A minimal static site generator in 100 lines of Python using the Jinja templating engine

Ever since I was a university student, I've wanted to have a personal blog, my little digital corner of the internet where I could share my thoughts, projects, or anything interesting I stumble upon online. There are several reasons why I wanted to start blogging. One is that I've learned a lot and gained valuable insights from the blogs of many amazing people, and I figured that by sharing what I create or the interesting things I discover, I might be able to help others too. But the main reason is that blogging could motivate me to keep working on my projects and learning new things, serving as an anti-procrastination remedy for my natural tendency of leaving things unfinished.

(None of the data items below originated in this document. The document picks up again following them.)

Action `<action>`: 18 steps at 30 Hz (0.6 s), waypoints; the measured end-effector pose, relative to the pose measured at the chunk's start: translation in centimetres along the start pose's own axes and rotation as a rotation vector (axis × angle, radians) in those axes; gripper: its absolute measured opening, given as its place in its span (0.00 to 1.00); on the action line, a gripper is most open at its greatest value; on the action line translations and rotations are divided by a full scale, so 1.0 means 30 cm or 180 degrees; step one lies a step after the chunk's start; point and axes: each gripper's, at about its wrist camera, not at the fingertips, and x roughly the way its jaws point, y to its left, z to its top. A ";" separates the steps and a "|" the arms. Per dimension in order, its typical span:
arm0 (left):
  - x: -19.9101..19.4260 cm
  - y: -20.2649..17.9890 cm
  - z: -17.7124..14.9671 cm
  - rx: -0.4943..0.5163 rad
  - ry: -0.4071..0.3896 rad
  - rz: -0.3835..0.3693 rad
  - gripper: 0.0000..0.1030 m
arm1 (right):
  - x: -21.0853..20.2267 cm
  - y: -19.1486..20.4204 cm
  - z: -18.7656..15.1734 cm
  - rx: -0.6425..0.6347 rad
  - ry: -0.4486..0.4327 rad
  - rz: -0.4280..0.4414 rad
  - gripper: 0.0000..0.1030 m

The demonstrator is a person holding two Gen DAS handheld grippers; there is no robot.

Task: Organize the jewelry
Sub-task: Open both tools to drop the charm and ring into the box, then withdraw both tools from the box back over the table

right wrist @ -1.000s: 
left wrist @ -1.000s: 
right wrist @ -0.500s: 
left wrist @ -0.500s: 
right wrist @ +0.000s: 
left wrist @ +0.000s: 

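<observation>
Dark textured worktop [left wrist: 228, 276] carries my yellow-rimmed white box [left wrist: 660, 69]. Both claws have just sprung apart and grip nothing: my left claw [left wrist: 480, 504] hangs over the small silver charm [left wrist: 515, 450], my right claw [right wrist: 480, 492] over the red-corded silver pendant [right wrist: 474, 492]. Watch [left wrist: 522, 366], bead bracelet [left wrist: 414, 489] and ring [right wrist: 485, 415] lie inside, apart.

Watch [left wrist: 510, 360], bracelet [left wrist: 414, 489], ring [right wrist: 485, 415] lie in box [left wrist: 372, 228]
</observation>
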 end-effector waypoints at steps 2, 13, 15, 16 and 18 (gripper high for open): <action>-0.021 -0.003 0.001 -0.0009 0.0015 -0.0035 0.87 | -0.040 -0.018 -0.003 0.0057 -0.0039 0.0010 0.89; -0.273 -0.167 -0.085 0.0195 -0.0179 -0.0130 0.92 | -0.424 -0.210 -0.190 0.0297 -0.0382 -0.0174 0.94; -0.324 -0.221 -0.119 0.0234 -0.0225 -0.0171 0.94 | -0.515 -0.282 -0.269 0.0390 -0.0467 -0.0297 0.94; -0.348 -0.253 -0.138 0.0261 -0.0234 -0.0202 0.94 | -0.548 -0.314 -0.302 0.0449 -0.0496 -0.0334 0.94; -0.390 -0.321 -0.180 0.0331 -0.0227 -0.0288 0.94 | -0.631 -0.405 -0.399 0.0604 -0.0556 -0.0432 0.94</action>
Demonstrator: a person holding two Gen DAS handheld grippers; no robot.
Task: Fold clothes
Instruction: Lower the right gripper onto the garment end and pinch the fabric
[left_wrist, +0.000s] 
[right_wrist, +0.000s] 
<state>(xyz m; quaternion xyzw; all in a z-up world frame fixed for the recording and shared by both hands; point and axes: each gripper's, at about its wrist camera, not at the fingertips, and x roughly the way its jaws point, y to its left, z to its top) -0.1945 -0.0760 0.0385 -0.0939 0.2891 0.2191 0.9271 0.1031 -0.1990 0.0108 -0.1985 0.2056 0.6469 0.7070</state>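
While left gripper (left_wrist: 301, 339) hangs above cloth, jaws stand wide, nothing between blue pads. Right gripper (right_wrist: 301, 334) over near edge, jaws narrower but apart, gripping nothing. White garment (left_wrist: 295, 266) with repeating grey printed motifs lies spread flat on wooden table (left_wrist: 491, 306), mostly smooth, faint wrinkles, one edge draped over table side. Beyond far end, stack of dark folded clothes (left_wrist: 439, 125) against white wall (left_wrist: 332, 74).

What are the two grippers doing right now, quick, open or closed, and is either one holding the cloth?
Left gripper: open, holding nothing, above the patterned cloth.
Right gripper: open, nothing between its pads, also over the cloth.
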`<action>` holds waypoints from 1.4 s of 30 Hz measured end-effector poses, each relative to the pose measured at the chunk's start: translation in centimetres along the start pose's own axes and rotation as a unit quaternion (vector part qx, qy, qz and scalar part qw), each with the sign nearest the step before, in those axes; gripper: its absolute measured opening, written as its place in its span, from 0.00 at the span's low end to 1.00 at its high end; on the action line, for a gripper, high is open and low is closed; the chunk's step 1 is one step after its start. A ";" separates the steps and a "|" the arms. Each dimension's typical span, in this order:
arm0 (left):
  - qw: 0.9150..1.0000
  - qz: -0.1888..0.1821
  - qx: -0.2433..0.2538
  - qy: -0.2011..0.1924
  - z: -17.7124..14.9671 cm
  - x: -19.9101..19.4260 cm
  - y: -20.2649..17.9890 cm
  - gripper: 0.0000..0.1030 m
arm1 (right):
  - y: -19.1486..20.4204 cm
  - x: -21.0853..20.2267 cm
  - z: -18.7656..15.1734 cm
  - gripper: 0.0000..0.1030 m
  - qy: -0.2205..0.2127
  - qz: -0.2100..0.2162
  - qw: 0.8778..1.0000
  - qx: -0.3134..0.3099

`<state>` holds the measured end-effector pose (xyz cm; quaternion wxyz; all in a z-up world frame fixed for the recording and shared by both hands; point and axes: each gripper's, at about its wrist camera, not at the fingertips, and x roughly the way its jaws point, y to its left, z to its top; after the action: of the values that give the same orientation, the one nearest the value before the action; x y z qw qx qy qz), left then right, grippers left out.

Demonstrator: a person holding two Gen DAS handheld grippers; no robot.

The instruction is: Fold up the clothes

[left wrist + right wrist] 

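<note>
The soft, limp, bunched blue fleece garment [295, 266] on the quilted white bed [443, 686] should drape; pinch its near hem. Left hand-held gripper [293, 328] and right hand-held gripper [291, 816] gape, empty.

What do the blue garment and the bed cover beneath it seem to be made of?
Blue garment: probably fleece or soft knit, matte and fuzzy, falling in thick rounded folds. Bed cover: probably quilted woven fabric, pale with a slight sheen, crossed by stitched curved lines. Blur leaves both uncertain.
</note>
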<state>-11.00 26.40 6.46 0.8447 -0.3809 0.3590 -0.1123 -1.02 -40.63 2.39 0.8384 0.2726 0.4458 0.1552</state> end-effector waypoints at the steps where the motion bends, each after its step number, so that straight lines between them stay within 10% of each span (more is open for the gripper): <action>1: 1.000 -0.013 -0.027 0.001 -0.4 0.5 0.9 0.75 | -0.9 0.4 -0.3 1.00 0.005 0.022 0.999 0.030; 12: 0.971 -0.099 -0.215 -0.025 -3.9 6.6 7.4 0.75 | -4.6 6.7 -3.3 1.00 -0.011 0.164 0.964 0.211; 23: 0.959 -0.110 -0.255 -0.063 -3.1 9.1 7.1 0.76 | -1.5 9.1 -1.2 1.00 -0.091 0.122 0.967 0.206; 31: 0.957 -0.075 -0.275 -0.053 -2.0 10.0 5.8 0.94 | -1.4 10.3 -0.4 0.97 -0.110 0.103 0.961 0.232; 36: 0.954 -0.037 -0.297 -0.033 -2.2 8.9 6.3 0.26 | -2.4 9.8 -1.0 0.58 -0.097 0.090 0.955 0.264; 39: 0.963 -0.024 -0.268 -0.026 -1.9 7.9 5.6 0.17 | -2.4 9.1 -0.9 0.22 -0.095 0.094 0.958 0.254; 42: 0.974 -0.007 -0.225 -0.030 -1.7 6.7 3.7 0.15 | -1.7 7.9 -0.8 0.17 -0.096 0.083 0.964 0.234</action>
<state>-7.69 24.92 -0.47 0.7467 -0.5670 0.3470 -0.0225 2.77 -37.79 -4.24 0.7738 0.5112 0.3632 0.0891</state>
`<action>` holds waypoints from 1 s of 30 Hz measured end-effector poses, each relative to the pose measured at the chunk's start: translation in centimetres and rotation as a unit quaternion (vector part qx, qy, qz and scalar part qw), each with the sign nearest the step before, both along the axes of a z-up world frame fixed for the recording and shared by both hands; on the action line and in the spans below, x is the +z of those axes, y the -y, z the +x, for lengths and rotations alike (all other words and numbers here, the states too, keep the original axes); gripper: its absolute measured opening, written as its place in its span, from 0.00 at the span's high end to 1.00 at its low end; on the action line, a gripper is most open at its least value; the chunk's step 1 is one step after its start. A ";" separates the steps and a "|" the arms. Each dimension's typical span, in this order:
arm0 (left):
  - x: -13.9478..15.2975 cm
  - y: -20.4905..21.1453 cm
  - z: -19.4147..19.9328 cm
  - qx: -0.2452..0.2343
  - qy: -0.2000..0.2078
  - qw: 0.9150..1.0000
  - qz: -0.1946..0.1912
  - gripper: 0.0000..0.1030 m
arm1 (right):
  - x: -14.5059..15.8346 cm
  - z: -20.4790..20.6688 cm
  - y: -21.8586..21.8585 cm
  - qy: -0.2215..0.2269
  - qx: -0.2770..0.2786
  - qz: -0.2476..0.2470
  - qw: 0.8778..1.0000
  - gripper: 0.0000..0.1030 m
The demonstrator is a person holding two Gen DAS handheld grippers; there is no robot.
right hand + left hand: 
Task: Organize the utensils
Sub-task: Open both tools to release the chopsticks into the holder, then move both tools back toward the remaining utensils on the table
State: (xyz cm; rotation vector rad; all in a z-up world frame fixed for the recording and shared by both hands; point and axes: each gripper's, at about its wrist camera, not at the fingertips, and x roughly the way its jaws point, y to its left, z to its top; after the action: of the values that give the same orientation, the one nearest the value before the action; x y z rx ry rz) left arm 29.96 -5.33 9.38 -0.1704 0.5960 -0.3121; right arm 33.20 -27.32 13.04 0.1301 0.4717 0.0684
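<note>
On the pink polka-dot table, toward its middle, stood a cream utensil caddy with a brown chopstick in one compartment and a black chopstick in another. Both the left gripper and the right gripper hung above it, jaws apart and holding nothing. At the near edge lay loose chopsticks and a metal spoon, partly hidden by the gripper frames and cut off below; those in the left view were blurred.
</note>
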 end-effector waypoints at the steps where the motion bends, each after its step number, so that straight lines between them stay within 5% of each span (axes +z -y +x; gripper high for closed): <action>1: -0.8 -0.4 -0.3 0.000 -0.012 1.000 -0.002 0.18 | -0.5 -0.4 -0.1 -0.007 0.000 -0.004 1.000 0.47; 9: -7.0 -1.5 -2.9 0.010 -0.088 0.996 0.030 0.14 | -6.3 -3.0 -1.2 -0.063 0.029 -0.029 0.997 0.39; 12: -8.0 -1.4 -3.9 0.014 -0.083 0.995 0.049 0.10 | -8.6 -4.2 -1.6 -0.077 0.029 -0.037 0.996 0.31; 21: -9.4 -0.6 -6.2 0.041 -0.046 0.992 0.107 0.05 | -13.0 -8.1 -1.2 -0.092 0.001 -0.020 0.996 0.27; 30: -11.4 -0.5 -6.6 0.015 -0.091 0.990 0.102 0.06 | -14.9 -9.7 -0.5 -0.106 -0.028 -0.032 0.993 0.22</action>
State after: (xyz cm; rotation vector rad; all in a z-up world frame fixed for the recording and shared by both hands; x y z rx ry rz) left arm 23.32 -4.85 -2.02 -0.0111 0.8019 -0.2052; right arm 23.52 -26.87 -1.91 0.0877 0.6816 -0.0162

Like many others in my situation, I immediately opted for a simple static website that I could host directly on GitHub using GitHub Pages (since at the time of this writing it's free). There are a lot of static site generators out there (like Hugo or Jekyll) that could have helped me achieve that, but as I started to look at the documentation I felt overwhelmed. These tools are feature-packed, and don't get me wrong, they are awesome, but I thought that they were a bit of an overkill for me: all I wanted was to build the simplest blog on earth. Plus, I didn't really want to install yet another program on my system just for that. That's when I remembered a Python library called Jinja, which I knew about because some colleagues had used it in a project at work to automatically generate configuration files.

Templates

Jinja is a powerful Python library for templating. In short, it lets you define templates (essentially text-based files) and, using custom annotations that can be placed anywhere in the file, it can inject values or even other templates. For example, consider the following simple template (whose filename is simple.html):

<html>
    <!-- Headers, navbar and every other cmoponents shared by every other page -->
    <div class="main-content">
        {% block content %}
        {% endblock %}
    </div>
    <!-- ... -->
</html>

You can then inject content that will be inserted between the two {% block content %}{% endblock %} directives, simply by including this simple.html template from another template file.

<!-- First include the template... -->
{% extends "simple.html" %}
<!-- ...then specify which content we want to put instead of the blocks inside the simple.html template -->
{% block content %}
<h1>This content has been injected by Jinja!</h1>
<p>How cool is that huh?</p>
{% endblock %}

The content delimited by these content blocks will be inserted into the included template, replacing the blocks with the same name (note that there can be multiple blocks with different names). To perform this substitution, we rely on Python. Here’s the snippet that reads the file from the second example (let’s assume it’s saved as children.html):

from jinja2 import Environment, FileSystemLoader
# ROOT_DIR is the directory containing both "simple.html" and "chilren.html"
env = Environment(loader=FileSystemLoader(ROOT_DIR))
# load the template
simple = env.get_template("children.html")
# apply the substitutions
simple_content = simple.render()
# show the substituted content
print(simple_content)

And that’s it! Of course, Jinja offers many other powerful features (for example, you can inject custom values or even call Python functions directly within your templates), but we’ll get to those later, as I explain how I built this blog using templating and these other features.

General structure

I started by writing a base template (base.html) that defines the content shared across every page of the site. I won’t dump the entire template here, but if you’re curious, you can check it out directly in the repo. In short, it defines a skeleton that includes the stylesheets, a simple navigation header, and a footer. Between the navbar and the footer, it defines a content block that other pages can use to inject their own content. This way, all pages share the same header and footer components.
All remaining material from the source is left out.